# 5D Mark III File Issues



## bcharrold (Apr 5, 2012)

Has anybody had any issues with their files on their 5D Mark III? Both yesterday and today I had the same issue: After shooting around 200 images, the last 20 or so are not recognized by LR or the DNG converter. LR says it cannot load preview. They appear to be fine when reviewed in camera so I dont know what the deal is, but its making me very sad.


----------



## wickidwombat (Apr 5, 2012)

do you have the beta updates ACR6.7 and lightroom 4.1 beta update installed?


----------



## bcharrold (Apr 5, 2012)

I have LR4 and I donloaded the updated DNG converter, but I can't update ACR because I have CS4. It worked fine since it came out until last night and it works for almost all the pics except the last handfuls.


----------



## bcharrold (Apr 5, 2012)

I shot 200 files and last 47 cannot be read on the computer - LR can't load the preview and doesnt import them, DNG converter doesnt convert them and I can't even just copy them off the card to a folder with finder, but they all play back fine in camera.


----------



## bcharrold (Apr 5, 2012)

DPP doesnt recognize them either


----------



## bcharrold (Apr 5, 2012)

I just tried a new card freshly formatted several times and it has done the same thing every time. It seems to be stopping around 160 files before the images are no good anymore, which, when calculated out, equals around 4GBs of images. This leads me to believe its a FAT32 issue limiting it. Anybody have any thoughts?


----------



## bcharrold (Apr 5, 2012)

Okay... for those still reading me work through my issues, after much panic and many attempts at different fixes, I noticed that when I opened disk utility, the card was reading as a 4.11gb card when in actuality, my cards that were experiencing the problem are 16 and 32. I formatted them again and replugged in and saw the same numbers. Then I read somewhere that it could be an issue with the reader. I unplugged the reader and switched the firewire 800 cable (sandisk fw800 reader), put the card back in and it sees all the images that were missing before and also reads the right size in disk utility. *sigh of relief*

I hope this helps someone in the future.


----------



## wickidwombat (Apr 5, 2012)

are you making sure you are formating the cards in camera?
SD allow you to do a low level format. not sure why the option isnt available for the CF
tried both CF and or SD?


----------



## bcharrold (Apr 5, 2012)

yes, always have formatted in camera and the only issue was on the CF cards. Had a Mark II for 3 years and numerous cameras before that without any issues. It was the reader/cable that was the issue though.


----------



## liberace (Apr 5, 2012)

There is zero advantage in formatting the CF or any other card in camera. As a former Software Engineer this pains me greatly when I read people saying this.


----------



## awinphoto (Apr 5, 2012)

Some quick thoughts... I dont use lightroom so bear with me... but when you pull the card from the camera into a card reader, do you physically see all the extra files? Are the file size roughly identical to the prior ones? If the files are dead/bad/corrupt, you may be able to see a file size noticeable difference of maybe half the size or even no size. It may be a bug with lightroom being able to handle extra files from that much. Also are you OPENING ALL the files at once or just storing in a catalog/library? If so it may be your computer is maxing out on memory and not able to open the files... If it's just transferring files from the card to the computer, nothing else nothing more, then I'd be worried. Lastly, try dragging the files from your card to your computer... if there's a problem, the computer may either not copy or copy with no info... Give that a try and let us know.


----------



## bcharrold (Apr 5, 2012)

liberace said:


> There is zero advantage in formatting the CF or any other card in camera. As a former Software Engineer this pains me greatly when I read people saying this.

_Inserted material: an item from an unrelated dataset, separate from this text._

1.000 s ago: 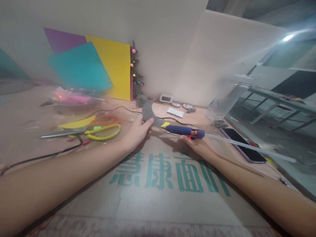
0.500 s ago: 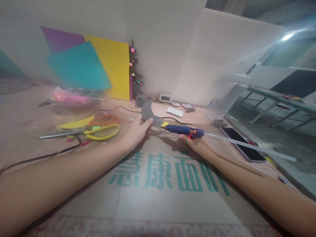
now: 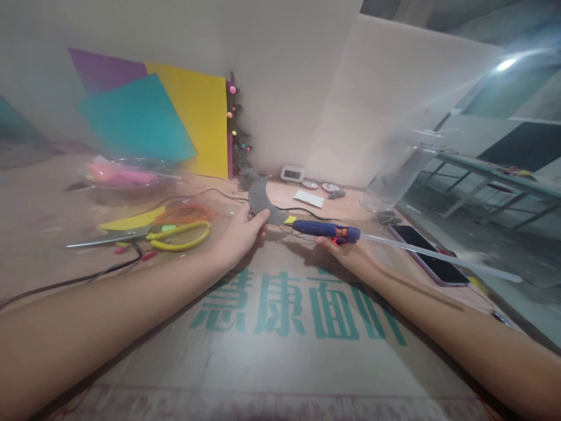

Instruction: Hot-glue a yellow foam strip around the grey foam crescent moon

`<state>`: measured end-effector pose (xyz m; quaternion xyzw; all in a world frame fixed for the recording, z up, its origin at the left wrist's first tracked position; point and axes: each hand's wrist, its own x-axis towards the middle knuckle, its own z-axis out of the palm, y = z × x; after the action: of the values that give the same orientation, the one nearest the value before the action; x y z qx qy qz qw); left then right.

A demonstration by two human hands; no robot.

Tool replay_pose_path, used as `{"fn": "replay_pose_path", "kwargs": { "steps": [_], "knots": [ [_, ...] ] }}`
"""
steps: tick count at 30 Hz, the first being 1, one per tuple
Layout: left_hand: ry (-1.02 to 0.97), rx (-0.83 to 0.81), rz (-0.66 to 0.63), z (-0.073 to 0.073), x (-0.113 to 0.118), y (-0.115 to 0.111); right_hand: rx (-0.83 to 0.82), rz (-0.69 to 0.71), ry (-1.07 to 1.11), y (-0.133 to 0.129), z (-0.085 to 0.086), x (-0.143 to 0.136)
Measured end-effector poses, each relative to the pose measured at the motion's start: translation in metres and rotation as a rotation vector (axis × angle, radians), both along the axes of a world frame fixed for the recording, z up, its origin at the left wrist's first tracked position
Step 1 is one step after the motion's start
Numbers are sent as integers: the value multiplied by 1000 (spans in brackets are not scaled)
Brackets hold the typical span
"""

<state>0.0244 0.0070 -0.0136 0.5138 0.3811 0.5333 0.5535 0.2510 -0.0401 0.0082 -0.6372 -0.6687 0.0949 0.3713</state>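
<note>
while in left hand's (image 3: 240, 238) pinch, crescent (image 3: 262, 197) beside glue gun (image 3: 316, 228) in right hand's (image 3: 344, 252) grip

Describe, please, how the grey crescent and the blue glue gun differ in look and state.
Colour: the grey crescent looks plain, while the glue gun is blue with an orange part and a red light.
Shape: the grey crescent is curved; the glue gun has a long, straight body, with a translucent stick behind it.
Hold: the left grip has the grey crescent, the right grip the glue gun.
Shared: both are held, close together.
</note>
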Motion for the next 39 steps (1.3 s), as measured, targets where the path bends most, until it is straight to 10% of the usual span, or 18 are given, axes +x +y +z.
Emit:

Then what do you suggest, just to erase them every time? Doesn't that leave all the folders. I can tell you I have had more issues with just deleting/trashing images than with formatting in camera ever. This time was a fluke and the issue had to do with the reader, not the card. From a software engineer on another photo website: "Formatting the card is faster than erasing all images on the card. And if you only clear your CF card using erase all, you may see a performance degradation." All the consensus I've seen has been to format.



awinphoto said:


> Some quick thoughts... I dont use lightroom so bear with me... but when you pull the card from the camera into a card reader, do you physically see all the extra files? Are the file size roughly identical to the prior ones? If the files are dead/bad/corrupt, you may be able to see a file size noticeable difference of maybe half the size or even no size. It may be a bug with lightroom being able to handle extra files from that much. Also are you OPENING ALL the files at once or just storing in a catalog/library? If so it may be your computer is maxing out on memory and not able to open the files... If it's just transferring files from the card to the computer, nothing else nothing more, then I'd be worried. Lastly, try dragging the files from your card to your computer... if there's a problem, the computer may either not copy or copy with no info... Give that a try and let us know.

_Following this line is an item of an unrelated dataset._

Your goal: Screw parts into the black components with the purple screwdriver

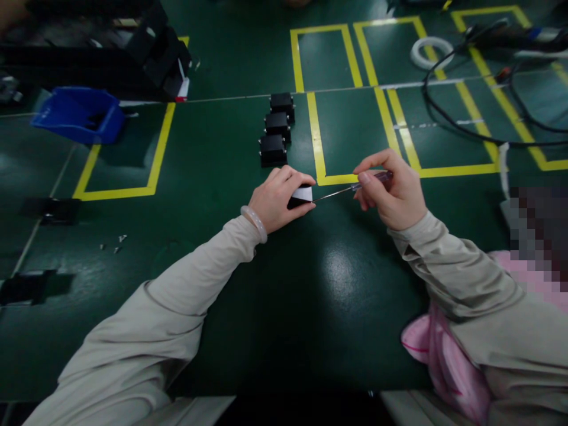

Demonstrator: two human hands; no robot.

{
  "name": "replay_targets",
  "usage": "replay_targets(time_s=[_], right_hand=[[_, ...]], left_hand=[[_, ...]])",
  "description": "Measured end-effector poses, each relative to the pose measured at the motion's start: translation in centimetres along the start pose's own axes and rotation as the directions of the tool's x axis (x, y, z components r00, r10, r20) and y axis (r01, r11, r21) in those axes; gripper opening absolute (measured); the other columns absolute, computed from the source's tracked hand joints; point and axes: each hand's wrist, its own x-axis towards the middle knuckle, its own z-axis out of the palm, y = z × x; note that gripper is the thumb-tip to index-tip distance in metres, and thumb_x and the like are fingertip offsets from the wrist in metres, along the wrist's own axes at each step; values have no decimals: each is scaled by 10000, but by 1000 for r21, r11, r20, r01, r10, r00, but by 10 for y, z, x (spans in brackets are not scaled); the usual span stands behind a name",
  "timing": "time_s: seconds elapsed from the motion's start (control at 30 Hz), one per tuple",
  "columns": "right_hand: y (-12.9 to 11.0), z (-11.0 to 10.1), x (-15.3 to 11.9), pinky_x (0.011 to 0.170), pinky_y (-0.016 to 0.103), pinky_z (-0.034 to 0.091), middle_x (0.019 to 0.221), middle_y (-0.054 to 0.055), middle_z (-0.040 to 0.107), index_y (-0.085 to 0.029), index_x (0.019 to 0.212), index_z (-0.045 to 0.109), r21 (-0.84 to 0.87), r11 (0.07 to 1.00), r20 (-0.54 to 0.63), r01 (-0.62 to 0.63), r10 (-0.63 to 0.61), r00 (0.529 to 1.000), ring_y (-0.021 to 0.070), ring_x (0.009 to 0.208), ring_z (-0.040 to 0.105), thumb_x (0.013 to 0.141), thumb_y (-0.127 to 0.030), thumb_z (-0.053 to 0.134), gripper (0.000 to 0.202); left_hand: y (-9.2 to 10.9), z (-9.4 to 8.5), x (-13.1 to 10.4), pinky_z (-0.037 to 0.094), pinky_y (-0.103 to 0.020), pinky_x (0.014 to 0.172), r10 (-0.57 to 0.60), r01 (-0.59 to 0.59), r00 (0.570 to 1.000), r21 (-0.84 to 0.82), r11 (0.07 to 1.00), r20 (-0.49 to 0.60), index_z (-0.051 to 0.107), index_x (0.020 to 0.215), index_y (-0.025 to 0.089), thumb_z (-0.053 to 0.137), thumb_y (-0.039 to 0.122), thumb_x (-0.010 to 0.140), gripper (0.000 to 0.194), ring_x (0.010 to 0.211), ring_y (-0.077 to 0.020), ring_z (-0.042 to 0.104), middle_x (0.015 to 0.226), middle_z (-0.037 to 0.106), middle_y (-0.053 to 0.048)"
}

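My left hand [280,198] grips a small black block [302,196] with a pale top face on the green table. Thumb and fingers lie on opposite sides of it. In my right hand [393,189] is a screwdriver [383,177], its thin shaft pointing left. The tip is at the block's right side, close to my left thumb; whether it sits on a screw is too small to tell. Beyond my left hand, three black blocks with small screws at their sides stand in a row: a near one [272,148], a middle one [277,126] and a far one [282,103].
A blue bin [80,113] and stacked black trays [146,53] stand at the upper left. Loose screws [119,244] and dark parts [26,287] lie on the left. A white tape roll [432,53] and black cable [470,130] are at the upper right. Yellow tape [317,136] marks the green table [328,343].
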Motion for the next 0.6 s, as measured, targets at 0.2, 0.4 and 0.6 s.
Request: replay_targets(time_s=[0.2, 0.4, 0.6], right_hand=[[1, 1, -1, 382, 254, 407, 559, -69, 560, -245, 948, 582, 8, 1000, 11, 11, -11, 1000, 97, 415, 546, 938, -521, 658, 285], [2, 1, -1, 399, 261, 429, 582, -71, 557, -248, 973, 581, 5, 999, 3, 40, -40, 999, 94, 426, 550, 932, -517, 669, 286], [3, 0, -1, 374, 254, 391, 509, -78, 499, -242, 916, 580, -8, 999, 15, 43, -43, 999, 89, 385, 508, 976, -511, 604, 277]], left_hand=[[-1, 0, 0, 499, -415, 948, 8, -8, 1000, 8, 1000, -1, 616, 1229, 182, 688, 355, 910, 370, 1075, -260, 589, 1174, 635, -91], [-1, 1, 0, 502, -421, 954, 13, -13, 1000, 11, 1000, -7, 621, 1224, 177, 695, 344, 906, 367, 1072, -263, 592, 1166, 636, -93], [-1, 0, 0, 507, -418, 934, 28, -28, 1000, 14, 1000, -8, 621, 1223, 169, 694, 344, 907, 369, 1062, -267, 596, 1161, 638, -98]])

If you read my posts, I figured it out. The issue was with the firewire cable attached to my card reader. The cable wasn't connecting properly to the reading, so the card was for some reason reading that it was only 4.11gb on my mac and therefore could not read the images that were beyond that size. In other words, the computer could only read the first 4.11gb worth of images (approximately 160 or so) and the rest of the images were there, but could not be read or copied. Fixing the cable fixed the problem.


----------



## Mt Spokane Photography (Apr 6, 2012)

liberace said:


> There is zero advantage in formatting the CF or any other card in camera. As a former Software Engineer this pains me greatly when I read people saying this.


 
Partly true, formatting CF Cards in camera will not clear any issues with damaged sectors in the card, a full erase or format in a computer will fix them or mark them as unusable. However, a follow up formatting in camera assures that you get the correct file format after you erase a card. The 5D MK III switches to a different format depending on the size of your CF card, and your computer might not be able to do that. The 5D MK III uses exFat for 128gb and larger cards and Fat for smaller ones. 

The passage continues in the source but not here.